Only the lines from the beginning of the data below through the line that contains "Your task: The" should be repeated, exactly as written.
========
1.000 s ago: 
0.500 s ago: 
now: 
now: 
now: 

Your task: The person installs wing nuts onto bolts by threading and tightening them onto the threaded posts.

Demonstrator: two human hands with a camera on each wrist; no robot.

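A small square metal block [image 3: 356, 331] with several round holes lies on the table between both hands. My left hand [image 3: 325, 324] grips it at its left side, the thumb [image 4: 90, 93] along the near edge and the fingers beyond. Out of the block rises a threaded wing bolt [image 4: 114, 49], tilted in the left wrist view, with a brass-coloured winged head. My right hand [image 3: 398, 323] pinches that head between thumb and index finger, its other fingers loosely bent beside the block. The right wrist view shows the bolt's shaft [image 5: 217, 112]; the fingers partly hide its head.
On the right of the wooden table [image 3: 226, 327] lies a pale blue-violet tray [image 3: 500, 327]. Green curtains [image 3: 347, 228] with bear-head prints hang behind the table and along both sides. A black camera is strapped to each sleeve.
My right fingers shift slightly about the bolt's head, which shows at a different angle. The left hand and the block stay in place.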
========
▶ REPLY:
1.000 s ago: 
0.500 s ago: 
now: 
now: 
now: 

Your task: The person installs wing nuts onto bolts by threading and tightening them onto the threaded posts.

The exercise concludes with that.